3 SUSTER KSSY UNTUK KIMAAM
Tiga orang suster dari Kongregasi Suster-suster Santo Yoseph (KSSY) pada tanggal 5 Agustus 2010, telah berangkat menuju ke Kimaam. Kimaam adalah sebuah pulau kecil, di sebelah barat Merauke. Pulau ini berpenghuni 14.000 orang, dan 98 % penduduknya beragama katolik. Di sana ada 4 Kecamatan, dan di setiap kecamatan ada dokter PTT yang ditugaskan pemerintah pusat untuk daerah-daerah paling terpencil.
Ketiga suster tersebut adalah Sr. Yustina KSSY, Sr. Flora KSSY, dan Sr. Melani KSSY menuju ke Kimaam, dihantar oleh Pemimpin umum mereka: Sr. Dessy KSSY. Mereka adalah para pionir KSSY di Komunitas Kimaam, setelah komunitas itu ditutup tahun 2007 karena Tarekat PBHK amat kekurangan tenaga. Sr. Dessy pada tahun 2009 telah berkunjung ke Kimaam, dan amat merasakan betapa hausnya dan betapa besar kerinduan mereka akan kehadiran dan pendampingan para suster.
Dengan restu dan dukungan dari Uskup Agung Medan dalam misa tanggal 22 Juli 2010, tgl 23 Juli yang lalu mereka meninggalkan Medan, dan terbang menuju Merauke. Mereka transit di Jayapura 1 malam, dan tiba di Merauke tgl 25 Juli 2010. Mereka mendapatkan hari-hari orientasi dari Pater Vikjen, Pater Sekretaris KA Merauke, Pater Ketua Yayasan Pendidikan dan Persekolahan Katolik, bahkan telah diajak untuk melihat-lihat dari dekat suasana dan kehidupan masyarakat Merauke.
Mereka dengan penuh semangat menuju medan karya, diutus oleh Roh Allah untuk mendampingi saudara-saudari mereka di tempat terpencil. Pulau Kimaam, hanya bisa dijangkau dengan Kapal Laut dan Pesawat. Perjalanan dengan kapal laut memakan waktu 12 jam, dan bila ditempuh dengan pewasat perlu waktu 40 menit. Listrik menyala pada malam hari saja, mulai jam 18 - jam 22. Bila solar habis, listrik pun tidak menyala. Masyarakat yang punya genset bisa menghidupkan dan menikmati cahaya listrik, sedangkan yang tidak punya mereka hidup dengan cahaya seadanya. Kios-kios yang menjual dan menyediakan barang-barang kebutuhan harian juga ada. Maka, sebenarnya untuk hidup layak harian, mereka tidak akan kekurangan.

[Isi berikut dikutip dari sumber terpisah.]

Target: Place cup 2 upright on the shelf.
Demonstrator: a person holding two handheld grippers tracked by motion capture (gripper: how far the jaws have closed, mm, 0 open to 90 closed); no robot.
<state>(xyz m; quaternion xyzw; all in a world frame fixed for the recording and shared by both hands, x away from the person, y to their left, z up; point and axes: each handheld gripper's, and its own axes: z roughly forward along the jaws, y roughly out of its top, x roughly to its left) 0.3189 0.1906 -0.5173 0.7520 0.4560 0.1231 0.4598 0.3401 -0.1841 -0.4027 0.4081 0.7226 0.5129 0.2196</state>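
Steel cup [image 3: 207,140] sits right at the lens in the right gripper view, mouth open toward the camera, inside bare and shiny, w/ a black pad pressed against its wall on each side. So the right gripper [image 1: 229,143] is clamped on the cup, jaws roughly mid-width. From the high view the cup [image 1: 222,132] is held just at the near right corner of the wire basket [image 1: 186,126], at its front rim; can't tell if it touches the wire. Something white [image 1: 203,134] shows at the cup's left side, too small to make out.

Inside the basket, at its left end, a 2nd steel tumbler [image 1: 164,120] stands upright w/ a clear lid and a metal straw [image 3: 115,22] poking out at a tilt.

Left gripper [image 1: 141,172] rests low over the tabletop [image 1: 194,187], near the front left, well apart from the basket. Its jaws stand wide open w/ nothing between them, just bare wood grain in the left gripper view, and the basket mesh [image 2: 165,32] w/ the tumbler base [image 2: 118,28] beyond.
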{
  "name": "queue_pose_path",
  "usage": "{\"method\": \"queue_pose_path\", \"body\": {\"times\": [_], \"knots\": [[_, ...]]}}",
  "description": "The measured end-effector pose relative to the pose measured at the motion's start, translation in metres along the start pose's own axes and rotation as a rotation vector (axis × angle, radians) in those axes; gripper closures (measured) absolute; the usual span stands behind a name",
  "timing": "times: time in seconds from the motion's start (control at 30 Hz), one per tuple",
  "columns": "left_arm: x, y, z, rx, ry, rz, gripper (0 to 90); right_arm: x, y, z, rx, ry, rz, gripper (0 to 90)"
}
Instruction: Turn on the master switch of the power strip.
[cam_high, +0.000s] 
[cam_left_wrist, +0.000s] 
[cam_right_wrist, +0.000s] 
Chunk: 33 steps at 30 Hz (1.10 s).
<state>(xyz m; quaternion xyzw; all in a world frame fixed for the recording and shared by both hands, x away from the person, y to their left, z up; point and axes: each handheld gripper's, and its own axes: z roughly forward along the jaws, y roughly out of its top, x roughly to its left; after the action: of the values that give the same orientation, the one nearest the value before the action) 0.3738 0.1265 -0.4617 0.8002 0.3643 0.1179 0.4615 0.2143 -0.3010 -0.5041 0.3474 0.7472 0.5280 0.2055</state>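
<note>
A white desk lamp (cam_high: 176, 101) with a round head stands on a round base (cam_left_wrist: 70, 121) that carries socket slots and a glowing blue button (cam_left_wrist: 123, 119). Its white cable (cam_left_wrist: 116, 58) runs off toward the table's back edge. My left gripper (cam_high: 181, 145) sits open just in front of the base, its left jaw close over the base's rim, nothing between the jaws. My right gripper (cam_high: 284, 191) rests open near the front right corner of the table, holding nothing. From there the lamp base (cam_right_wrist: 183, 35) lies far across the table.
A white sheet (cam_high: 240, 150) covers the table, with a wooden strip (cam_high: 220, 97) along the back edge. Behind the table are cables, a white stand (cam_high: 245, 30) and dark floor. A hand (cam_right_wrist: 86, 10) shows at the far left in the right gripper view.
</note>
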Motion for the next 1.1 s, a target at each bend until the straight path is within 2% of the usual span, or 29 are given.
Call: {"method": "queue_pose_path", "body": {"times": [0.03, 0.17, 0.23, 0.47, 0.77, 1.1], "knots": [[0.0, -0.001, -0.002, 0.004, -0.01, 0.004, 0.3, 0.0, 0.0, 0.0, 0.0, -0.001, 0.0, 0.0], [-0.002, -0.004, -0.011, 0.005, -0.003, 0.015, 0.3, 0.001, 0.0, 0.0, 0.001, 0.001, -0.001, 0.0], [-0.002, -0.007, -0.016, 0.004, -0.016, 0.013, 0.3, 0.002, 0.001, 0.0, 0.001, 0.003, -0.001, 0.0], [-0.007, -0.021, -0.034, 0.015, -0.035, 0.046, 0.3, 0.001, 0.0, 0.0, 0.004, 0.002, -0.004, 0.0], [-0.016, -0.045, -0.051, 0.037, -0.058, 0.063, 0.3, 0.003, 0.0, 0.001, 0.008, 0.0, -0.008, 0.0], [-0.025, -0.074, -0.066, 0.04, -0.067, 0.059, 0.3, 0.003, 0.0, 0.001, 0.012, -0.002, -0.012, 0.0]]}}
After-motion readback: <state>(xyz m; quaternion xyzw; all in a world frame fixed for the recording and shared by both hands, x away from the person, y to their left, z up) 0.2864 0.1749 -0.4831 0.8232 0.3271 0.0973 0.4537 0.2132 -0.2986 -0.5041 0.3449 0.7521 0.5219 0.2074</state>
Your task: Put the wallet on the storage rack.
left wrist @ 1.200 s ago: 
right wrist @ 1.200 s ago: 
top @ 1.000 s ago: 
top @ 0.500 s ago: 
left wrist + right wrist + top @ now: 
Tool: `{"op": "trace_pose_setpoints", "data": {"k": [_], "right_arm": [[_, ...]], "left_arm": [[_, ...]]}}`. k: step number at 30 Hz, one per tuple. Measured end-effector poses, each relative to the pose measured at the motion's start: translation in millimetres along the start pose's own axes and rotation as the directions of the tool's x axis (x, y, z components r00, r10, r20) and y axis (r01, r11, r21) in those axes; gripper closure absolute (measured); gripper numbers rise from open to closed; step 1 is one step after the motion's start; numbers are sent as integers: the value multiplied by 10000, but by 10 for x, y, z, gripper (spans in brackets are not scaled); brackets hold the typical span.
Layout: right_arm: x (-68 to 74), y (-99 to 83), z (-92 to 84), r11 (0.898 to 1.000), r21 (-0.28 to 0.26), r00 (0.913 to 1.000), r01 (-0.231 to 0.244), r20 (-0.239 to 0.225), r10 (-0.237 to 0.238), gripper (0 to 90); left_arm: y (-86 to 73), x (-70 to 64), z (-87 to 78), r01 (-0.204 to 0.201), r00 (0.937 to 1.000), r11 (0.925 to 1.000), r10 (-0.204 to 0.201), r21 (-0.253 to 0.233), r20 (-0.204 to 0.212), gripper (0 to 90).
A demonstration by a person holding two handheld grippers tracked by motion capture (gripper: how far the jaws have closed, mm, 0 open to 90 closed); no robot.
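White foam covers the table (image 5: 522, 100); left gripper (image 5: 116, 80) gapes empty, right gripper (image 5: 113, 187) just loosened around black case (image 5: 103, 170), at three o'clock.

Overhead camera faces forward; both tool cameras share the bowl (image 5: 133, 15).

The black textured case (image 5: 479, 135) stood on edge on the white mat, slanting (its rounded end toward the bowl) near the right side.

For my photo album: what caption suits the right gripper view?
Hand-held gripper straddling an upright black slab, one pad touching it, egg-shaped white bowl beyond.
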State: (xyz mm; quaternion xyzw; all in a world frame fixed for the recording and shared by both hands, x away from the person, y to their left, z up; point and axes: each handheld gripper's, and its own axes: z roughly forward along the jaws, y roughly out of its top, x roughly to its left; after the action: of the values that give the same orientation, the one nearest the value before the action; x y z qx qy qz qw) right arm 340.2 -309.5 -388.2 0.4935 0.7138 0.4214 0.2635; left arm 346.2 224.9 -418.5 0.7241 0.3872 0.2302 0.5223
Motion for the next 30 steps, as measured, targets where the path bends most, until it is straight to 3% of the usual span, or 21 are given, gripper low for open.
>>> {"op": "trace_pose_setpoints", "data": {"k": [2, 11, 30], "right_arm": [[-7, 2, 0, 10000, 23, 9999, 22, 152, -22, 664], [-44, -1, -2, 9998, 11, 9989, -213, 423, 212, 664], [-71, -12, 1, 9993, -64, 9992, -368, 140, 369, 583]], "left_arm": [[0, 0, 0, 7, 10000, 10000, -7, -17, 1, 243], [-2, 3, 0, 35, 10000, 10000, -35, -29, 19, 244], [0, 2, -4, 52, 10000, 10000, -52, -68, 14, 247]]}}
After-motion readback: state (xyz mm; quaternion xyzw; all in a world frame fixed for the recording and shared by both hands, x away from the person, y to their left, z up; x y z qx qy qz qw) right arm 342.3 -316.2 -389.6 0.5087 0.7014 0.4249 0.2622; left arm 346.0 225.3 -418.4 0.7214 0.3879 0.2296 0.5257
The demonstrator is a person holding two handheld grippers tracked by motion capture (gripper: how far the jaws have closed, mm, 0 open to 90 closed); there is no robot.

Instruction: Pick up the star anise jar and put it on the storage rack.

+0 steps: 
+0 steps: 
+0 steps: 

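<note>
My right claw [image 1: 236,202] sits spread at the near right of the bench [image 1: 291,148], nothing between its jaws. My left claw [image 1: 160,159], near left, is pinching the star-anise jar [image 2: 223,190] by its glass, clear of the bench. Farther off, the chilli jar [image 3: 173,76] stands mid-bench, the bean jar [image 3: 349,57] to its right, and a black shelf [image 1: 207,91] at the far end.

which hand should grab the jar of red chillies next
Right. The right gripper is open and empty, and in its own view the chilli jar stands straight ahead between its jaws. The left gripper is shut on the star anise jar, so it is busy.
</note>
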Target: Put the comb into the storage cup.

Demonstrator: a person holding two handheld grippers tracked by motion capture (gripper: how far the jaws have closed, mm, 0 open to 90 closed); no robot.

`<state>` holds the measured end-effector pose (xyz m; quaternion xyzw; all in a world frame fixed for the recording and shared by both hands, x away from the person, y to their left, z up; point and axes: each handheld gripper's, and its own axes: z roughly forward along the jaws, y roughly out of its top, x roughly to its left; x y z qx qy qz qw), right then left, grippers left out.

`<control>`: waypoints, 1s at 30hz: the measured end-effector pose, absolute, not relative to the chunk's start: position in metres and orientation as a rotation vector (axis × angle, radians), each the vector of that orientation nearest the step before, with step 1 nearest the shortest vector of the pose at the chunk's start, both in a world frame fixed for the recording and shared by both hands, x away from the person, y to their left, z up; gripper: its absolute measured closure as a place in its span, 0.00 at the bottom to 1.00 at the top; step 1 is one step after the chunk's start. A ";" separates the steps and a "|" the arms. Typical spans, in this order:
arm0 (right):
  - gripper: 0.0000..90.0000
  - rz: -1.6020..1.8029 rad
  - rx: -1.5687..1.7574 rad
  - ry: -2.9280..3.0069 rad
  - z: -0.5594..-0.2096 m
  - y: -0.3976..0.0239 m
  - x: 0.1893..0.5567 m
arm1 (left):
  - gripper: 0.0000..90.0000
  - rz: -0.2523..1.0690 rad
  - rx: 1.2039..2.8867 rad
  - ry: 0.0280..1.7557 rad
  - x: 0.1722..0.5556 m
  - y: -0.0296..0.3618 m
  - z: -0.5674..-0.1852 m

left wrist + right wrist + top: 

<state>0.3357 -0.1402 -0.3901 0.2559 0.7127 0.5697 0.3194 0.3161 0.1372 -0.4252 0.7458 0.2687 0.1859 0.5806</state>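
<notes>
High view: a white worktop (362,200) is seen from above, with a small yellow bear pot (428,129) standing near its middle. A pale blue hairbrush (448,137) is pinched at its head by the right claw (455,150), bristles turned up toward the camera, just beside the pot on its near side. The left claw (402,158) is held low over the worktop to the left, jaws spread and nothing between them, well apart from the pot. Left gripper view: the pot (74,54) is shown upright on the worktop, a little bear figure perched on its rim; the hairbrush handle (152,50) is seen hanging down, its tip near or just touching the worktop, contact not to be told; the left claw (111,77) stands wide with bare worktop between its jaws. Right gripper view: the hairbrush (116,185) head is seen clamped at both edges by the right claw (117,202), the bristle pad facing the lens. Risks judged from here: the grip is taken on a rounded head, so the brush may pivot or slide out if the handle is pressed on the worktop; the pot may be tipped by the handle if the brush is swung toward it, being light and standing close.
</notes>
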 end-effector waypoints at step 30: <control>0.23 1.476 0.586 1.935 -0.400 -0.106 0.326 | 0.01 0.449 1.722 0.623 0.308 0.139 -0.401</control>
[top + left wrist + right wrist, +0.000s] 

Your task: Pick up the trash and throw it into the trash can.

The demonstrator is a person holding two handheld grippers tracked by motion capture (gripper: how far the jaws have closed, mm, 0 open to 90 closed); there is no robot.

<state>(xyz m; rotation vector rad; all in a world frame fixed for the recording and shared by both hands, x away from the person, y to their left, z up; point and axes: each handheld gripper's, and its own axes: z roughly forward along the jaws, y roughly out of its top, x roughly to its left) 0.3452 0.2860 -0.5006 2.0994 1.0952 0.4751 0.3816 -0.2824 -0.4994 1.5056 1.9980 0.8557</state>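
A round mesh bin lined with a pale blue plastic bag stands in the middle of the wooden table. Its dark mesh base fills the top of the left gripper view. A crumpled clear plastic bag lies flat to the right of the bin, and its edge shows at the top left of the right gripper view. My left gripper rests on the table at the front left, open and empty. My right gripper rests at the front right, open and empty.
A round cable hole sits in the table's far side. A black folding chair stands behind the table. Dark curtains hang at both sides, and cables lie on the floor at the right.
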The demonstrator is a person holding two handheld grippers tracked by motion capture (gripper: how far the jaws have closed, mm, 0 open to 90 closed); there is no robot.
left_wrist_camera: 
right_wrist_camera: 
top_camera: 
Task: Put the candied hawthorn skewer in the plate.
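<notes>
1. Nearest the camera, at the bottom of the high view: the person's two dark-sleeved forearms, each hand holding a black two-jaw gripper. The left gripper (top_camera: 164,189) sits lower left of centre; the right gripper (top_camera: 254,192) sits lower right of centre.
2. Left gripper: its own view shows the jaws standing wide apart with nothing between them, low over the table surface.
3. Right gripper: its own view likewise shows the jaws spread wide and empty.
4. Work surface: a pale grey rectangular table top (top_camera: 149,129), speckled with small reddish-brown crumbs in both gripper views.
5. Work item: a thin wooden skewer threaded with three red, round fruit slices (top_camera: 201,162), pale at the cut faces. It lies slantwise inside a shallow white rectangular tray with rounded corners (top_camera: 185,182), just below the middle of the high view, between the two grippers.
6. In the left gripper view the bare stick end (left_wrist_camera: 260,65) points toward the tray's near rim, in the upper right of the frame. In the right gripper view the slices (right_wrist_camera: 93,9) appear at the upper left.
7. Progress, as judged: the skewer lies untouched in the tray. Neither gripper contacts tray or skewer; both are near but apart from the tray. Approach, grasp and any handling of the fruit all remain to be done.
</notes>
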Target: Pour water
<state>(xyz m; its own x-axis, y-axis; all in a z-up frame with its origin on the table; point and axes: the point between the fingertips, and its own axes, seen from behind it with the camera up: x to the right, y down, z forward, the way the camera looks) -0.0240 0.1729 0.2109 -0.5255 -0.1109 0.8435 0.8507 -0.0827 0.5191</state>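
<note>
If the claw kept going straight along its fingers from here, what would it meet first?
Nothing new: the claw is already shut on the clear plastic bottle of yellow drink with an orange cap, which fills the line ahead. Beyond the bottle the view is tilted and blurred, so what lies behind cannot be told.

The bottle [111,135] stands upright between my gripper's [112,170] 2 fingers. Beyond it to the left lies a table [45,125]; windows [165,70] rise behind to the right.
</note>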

Yang lebih merasakan kesulitan adalah mereka yang tinggal di tempat-tempat lebih terpencil. Jaraknya amat jauh, 5 - 8 jam dengan speed boat, dengan hantaman ombak dan angin kencang yang sering tidak bersahabat. Di daerah-daerah seperti ini, barang-barang kebutuhan harian amat terbatas, SDM yang terampil, perawat, guru dan dokter juga amat terbatas.
Di sanalah, kemanusiaan kita seharusnya menyerah. Namun demikian, karena Allah melindungi mereka, di tempat terpencilpun mereka bisa hidup, dan sehat. Menurut ukuran manusia itu sulit dan tidak mungkin, namun bagi Allah semuanyamungkin. Kebesaran dan kemahabijaksanaan Allah makin kentara di tempat-tempat yang kecil dan terpencil.